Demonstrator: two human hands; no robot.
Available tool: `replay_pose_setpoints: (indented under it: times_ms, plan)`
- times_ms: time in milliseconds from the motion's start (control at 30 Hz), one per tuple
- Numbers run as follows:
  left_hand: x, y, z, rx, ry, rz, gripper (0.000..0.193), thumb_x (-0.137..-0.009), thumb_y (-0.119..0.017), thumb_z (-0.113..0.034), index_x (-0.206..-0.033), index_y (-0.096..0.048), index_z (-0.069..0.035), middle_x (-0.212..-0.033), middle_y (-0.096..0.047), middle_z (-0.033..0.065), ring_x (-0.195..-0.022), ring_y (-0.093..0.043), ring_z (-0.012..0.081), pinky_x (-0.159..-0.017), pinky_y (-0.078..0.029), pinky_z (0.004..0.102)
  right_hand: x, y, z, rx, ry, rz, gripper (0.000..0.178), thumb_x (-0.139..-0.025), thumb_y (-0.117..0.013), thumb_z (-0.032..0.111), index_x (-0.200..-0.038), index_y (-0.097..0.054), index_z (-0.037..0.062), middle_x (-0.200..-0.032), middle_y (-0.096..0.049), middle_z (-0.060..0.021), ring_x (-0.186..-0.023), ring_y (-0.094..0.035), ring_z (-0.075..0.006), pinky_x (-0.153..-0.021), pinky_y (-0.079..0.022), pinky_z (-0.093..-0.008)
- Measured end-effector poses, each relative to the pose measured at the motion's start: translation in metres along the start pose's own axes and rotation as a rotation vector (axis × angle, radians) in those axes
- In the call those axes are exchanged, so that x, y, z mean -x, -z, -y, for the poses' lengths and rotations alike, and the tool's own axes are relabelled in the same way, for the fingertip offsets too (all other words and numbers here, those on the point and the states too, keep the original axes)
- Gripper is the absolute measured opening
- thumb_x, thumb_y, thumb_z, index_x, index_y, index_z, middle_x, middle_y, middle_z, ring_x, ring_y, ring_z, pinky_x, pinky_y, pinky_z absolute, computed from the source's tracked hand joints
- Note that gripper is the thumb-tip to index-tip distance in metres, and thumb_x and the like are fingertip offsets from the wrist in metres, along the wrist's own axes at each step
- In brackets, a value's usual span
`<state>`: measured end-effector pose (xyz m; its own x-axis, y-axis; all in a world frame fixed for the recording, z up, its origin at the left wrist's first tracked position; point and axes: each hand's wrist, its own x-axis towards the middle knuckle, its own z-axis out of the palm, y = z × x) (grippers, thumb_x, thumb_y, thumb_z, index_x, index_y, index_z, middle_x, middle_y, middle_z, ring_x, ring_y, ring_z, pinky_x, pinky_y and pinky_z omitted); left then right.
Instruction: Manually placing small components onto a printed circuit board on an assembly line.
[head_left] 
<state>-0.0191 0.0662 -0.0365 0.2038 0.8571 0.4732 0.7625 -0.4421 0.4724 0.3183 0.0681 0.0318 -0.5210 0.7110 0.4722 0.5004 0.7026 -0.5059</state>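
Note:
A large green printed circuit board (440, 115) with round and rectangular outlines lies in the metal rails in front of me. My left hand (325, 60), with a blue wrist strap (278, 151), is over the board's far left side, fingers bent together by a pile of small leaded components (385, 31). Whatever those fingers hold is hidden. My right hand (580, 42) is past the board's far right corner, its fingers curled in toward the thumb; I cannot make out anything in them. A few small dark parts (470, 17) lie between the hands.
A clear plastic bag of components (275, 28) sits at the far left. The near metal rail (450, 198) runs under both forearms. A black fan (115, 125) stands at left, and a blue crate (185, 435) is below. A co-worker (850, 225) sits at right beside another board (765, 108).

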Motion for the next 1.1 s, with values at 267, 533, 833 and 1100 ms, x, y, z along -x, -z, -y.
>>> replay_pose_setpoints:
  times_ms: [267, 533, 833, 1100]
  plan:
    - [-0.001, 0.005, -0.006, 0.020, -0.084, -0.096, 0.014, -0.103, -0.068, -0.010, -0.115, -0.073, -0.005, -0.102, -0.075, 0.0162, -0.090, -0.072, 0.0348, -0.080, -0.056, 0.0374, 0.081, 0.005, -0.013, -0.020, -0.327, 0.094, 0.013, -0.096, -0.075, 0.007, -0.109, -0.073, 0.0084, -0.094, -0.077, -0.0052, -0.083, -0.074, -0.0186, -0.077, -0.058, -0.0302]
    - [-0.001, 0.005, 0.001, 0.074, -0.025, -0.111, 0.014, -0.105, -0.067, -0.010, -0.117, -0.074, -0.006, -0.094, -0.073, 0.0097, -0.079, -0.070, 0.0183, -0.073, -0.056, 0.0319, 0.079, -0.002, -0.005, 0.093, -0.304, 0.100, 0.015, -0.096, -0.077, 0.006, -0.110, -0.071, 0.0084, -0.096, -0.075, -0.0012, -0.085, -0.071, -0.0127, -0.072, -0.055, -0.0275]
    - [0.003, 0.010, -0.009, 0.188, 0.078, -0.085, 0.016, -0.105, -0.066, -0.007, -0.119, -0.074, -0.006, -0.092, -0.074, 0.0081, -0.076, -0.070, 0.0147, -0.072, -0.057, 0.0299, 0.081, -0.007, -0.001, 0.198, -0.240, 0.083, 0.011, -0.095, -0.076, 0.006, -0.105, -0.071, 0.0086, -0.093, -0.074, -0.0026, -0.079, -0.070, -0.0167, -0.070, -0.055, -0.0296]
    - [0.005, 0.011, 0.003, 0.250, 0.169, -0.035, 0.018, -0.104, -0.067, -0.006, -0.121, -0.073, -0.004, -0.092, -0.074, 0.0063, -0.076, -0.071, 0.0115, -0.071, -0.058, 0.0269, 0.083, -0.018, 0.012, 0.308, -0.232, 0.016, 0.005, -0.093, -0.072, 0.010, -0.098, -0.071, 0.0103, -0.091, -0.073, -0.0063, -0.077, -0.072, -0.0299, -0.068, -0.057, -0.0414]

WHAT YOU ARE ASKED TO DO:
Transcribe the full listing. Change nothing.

SOLUTION TO THIS PROBLEM:
Demonstrator: two human hands; no robot.
Available tool: `replay_pose_setpoints: (indented under it: times_ms, plan)`
- times_ms: time in milliseconds from the motion's start (control at 30 Hz), one per tuple
- Numbers run as follows:
  left_hand: x, y, z, rx, ry, rz, gripper (0.000..0.193), thumb_x (-0.137..-0.009), thumb_y (-0.119..0.017), thumb_z (-0.113..0.034), index_x (-0.206..-0.033), index_y (-0.096..0.048), index_z (-0.069..0.035), middle_x (-0.212..-0.033), middle_y (-0.096..0.047), middle_z (-0.033..0.065), ring_x (-0.195..-0.022), ring_y (-0.093..0.043), ring_z (-0.012..0.081), pinky_x (-0.159..-0.017), pinky_y (-0.078..0.029), pinky_z (0.004..0.102)
  right_hand: x, y, z, rx, ry, rz, gripper (0.000..0.178), thumb_x (-0.139..-0.025), thumb_y (-0.117..0.013), thumb_z (-0.032..0.111), index_x (-0.200..-0.038), index_y (-0.097..0.054), index_z (-0.037..0.062), middle_x (-0.200..-0.032), middle_y (-0.096..0.049), middle_z (-0.060..0.021), ring_x (-0.186..-0.023), ring_y (-0.094..0.035), ring_z (-0.075..0.006), pinky_x (-0.153..-0.021), pinky_y (-0.079..0.022), pinky_z (-0.093..-0.008)
- Measured end-effector poses, each relative to the pose measured at the motion's start: translation in metres along the start pose's own axes and rotation as a rotation vector (axis × angle, radians) in those axes
- In the call those axes are exchanged, so that x, y, z mean -x, -z, -y, for the poses' lengths and rotations alike, and the tool's own axes are relabelled in the same way, for the fingertip offsets too (all other words and numbers here, those on the point and the states too, keep the original axes)
- Gripper is the absolute measured opening
- thumb_x, thumb_y, thumb_z, index_x, index_y, index_z, middle_x, middle_y, middle_z, ring_x, ring_y, ring_z, pinky_x, pinky_y, pinky_z absolute, computed from the source's tracked hand joints
- Note that gripper is the thumb-tip to index-tip distance in metres, and thumb_x and the like are fingertip offsets from the wrist in metres, along the wrist's own axes at each step
- In brackets, a value's usual span
`<state>`: measured end-effector pose (xyz m; its own x-axis, y-axis; all in a world frame fixed for the recording, z up, its origin at the left wrist's first tracked position; point and axes: each hand's wrist, its own x-axis towards the middle knuckle, its own z-axis out of the palm, y = z × x) (grippers, thumb_x, thumb_y, thumb_z, index_x, index_y, index_z, middle_x, middle_y, middle_z, ring_x, ring_y, ring_z, pinky_x, pinky_y and pinky_z omitted); left then right.
Instruction: Manually placing small components onto a printed circuit board on an assembly line.
[head_left] 
<state>-0.0191 0.0662 -0.0365 0.2038 0.8571 0.4732 0.7625 -0.4421 0.4724 0.3183 0.0681 0.0318 -0.5210 0.7110 0.4722 0.5004 0.7026 -0.5059</state>
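Note:
A large green printed circuit board (440, 115) with round and rectangular outlines lies in the metal rails in front of me. My left hand (325, 60), with a blue wrist strap (278, 151), is over the board's far left side, fingers bent together by a pile of small leaded components (385, 31). Whatever those fingers hold is hidden. My right hand (580, 42) is past the board's far right corner, its fingers curled in toward the thumb; I cannot make out anything in them. A few small dark parts (470, 17) lie between the hands.
A clear plastic bag of components (275, 28) sits at the far left. The near metal rail (450, 198) runs under both forearms. A black fan (115, 125) stands at left, and a blue crate (185, 435) is below. A co-worker (850, 225) sits at right beside another board (765, 108).
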
Motion for the next 1.1 s, with values at 267, 533, 833 and 1100 ms, x, y, z along -x, -z, -y.
>>> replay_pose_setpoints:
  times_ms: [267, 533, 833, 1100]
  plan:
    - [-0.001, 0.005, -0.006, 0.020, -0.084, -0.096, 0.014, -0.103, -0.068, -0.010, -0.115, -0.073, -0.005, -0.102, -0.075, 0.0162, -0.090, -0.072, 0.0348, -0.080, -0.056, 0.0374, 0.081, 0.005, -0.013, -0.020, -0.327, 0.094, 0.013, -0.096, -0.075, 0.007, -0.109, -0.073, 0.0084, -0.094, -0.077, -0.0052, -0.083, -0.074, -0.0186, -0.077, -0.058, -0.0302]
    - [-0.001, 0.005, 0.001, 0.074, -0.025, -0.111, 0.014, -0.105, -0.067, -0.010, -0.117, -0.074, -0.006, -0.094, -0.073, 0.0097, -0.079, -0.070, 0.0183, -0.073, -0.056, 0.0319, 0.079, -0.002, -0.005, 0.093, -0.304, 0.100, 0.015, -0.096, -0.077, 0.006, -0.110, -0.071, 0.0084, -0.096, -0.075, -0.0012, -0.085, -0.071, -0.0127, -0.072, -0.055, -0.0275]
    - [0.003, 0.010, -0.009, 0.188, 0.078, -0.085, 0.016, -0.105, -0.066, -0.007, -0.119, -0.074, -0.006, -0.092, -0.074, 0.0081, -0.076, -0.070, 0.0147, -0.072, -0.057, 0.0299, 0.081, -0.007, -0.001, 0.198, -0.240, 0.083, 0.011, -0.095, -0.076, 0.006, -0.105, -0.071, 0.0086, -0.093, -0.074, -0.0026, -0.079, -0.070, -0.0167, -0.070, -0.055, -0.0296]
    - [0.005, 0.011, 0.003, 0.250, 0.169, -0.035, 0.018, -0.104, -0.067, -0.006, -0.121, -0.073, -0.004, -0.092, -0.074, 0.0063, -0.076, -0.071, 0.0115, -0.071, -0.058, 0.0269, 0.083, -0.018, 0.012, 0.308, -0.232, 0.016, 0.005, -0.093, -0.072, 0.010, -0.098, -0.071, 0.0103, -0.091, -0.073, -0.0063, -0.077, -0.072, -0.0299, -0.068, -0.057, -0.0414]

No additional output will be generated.